#### TASK INSTRUCTIONS:
Your copy of the lines below must match them exactly and contain no images.

#### INPUT DATA:
____________

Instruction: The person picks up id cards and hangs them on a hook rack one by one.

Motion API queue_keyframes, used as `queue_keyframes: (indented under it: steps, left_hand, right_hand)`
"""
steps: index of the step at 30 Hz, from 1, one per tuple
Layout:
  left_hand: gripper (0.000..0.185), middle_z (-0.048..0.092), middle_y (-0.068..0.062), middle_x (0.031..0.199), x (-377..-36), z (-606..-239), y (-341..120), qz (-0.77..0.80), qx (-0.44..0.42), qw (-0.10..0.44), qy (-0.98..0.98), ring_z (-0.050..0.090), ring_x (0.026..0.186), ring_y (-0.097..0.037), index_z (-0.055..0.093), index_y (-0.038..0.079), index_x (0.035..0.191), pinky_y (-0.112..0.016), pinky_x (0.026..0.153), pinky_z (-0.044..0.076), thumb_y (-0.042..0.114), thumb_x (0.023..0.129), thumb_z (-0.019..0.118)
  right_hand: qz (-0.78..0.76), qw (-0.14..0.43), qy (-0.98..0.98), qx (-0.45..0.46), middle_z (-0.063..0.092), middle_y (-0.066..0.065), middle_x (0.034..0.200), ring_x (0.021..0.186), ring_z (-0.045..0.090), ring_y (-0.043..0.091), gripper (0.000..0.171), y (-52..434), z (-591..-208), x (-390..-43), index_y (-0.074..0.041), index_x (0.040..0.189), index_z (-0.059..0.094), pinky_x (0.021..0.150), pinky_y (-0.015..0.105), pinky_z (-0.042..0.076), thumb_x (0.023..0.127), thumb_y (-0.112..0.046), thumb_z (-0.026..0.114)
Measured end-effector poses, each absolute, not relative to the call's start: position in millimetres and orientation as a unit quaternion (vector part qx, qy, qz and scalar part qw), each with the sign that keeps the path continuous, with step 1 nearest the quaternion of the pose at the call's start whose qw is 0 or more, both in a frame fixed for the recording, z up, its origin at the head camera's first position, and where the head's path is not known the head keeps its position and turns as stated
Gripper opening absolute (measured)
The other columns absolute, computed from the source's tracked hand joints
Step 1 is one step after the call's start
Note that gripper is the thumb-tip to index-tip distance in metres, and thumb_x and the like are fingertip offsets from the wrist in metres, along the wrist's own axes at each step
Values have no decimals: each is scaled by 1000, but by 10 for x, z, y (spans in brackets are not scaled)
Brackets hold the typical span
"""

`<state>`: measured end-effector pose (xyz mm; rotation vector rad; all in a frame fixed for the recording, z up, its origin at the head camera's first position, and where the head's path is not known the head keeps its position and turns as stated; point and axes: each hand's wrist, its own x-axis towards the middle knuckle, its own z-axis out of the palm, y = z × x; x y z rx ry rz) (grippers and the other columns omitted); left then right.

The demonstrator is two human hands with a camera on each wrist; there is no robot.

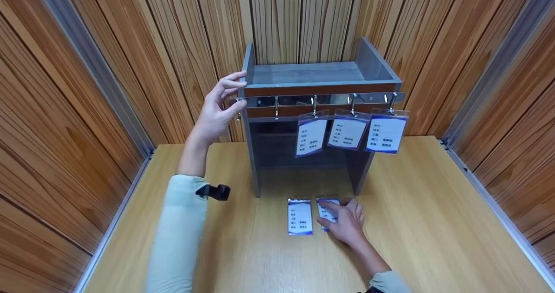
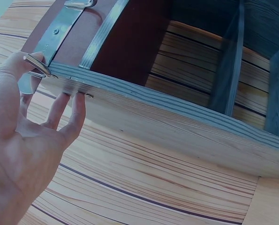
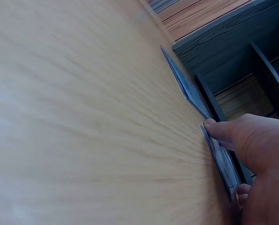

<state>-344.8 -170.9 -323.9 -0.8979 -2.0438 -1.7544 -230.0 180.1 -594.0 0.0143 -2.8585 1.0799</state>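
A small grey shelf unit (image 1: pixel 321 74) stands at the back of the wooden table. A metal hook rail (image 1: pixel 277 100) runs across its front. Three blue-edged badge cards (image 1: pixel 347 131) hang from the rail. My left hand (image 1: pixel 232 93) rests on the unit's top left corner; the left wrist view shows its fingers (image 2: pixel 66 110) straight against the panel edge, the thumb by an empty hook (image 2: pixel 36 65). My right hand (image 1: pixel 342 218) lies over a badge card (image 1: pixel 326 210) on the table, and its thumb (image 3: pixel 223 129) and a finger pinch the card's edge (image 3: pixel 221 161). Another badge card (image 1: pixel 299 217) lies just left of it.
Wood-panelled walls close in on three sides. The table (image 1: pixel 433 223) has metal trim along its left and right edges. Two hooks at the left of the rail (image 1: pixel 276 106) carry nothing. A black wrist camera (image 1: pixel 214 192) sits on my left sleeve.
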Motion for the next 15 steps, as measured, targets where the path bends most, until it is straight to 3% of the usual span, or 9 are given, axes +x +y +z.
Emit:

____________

#### TASK ANSWER:
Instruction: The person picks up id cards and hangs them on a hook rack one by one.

Motion API queue_keyframes, used as `queue_keyframes: (indented under it: steps, left_hand, right_hand)`
"""
steps: index of the step at 30 Hz, from 1, one per tuple
Layout:
  left_hand: gripper (0.000..0.185), middle_z (-0.048..0.092), middle_y (-0.068..0.062), middle_x (0.031..0.199), x (-377..-36), z (-606..-239), y (-341..120), qz (-0.77..0.80), qx (-0.44..0.42), qw (-0.10..0.44), qy (-0.98..0.98), ring_z (-0.050..0.090), ring_x (0.026..0.186), ring_y (-0.097..0.037), index_z (-0.055..0.093), index_y (-0.038..0.079), index_x (0.035..0.191), pinky_y (-0.112..0.016), pinky_x (0.026..0.153), pinky_z (-0.044..0.076), thumb_y (-0.042..0.114), thumb_x (0.023..0.129), thumb_z (-0.019..0.118)
  right_hand: qz (-0.78..0.76), qw (-0.14..0.43), qy (-0.98..0.98), qx (-0.45..0.46), middle_z (-0.063..0.092), middle_y (-0.066..0.065), middle_x (0.034..0.200), ring_x (0.021..0.186), ring_z (-0.045..0.090), ring_y (-0.043..0.091), gripper (0.000..0.171), y (-52..434), z (-591..-208), x (-390..-43), index_y (-0.074..0.041), index_x (0.040..0.189), index_z (-0.059..0.094), pinky_x (0.021..0.150), pinky_y (-0.015..0.105), pinky_z (-0.042..0.076), thumb_x (0.023..0.127), thumb_y (-0.112..0.046), thumb_z (-0.026..0.114)
Measured end-effector poses, each absolute, not relative to the call's start: position in millimetres and orientation as a unit quaternion (vector part qx, qy, qz and scalar part qw), each with the sign that keeps the path continuous, with step 1 nearest the quaternion of the pose at the call's start whose qw is 0 or more, both in a frame fixed for the recording, z up, its origin at the head camera's first position, and where the head's path is not known the head keeps its position and turns as stated
Gripper opening absolute (measured)
The other columns absolute, computed from the source's tracked hand joints
Step 1 is one step after the call's start
Note that gripper is the thumb-tip to index-tip distance in metres, and thumb_x and the like are fingertip offsets from the wrist in metres, along the wrist's own axes at each step
Values have no decimals: each is scaled by 1000, but by 10 for x, z, y (spans in brackets are not scaled)
Brackets hold the typical span
"""

`<state>`: measured end-effector pose (xyz mm; rotation vector rad; all in a frame fixed for the recording, z up, its origin at the head camera's first position, and where the head's path is not known the head keeps its position and turns as stated; point and axes: each hand's wrist, its own x-axis towards the middle knuckle, its own z-axis out of the palm, y = z × x; x y z rx ry rz) (grippers and the other columns omitted); left then right.

The demonstrator is two human hands with a camera on each wrist; there is no robot.


<state>-344.8 -170.9 -323.9 -0.8979 -2.0438 -1.7544 -230.0 180.1 -594.0 0.0143 -2.8585 1.0799</state>
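A small grey shelf unit (image 1: pixel 321 74) stands at the back of the wooden table. A metal hook rail (image 1: pixel 277 100) runs across its front. Three blue-edged badge cards (image 1: pixel 347 131) hang from the rail. My left hand (image 1: pixel 232 93) rests on the unit's top left corner; the left wrist view shows its fingers (image 2: pixel 66 110) straight against the panel edge, the thumb by an empty hook (image 2: pixel 36 65). My right hand (image 1: pixel 342 218) lies over a badge card (image 1: pixel 326 210) on the table, and its thumb (image 3: pixel 223 129) and a finger pinch the card's edge (image 3: pixel 221 161). Another badge card (image 1: pixel 299 217) lies just left of it.
Wood-panelled walls close in on three sides. The table (image 1: pixel 433 223) has metal trim along its left and right edges. Two hooks at the left of the rail (image 1: pixel 276 106) carry nothing. A black wrist camera (image 1: pixel 214 192) sits on my left sleeve.
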Motion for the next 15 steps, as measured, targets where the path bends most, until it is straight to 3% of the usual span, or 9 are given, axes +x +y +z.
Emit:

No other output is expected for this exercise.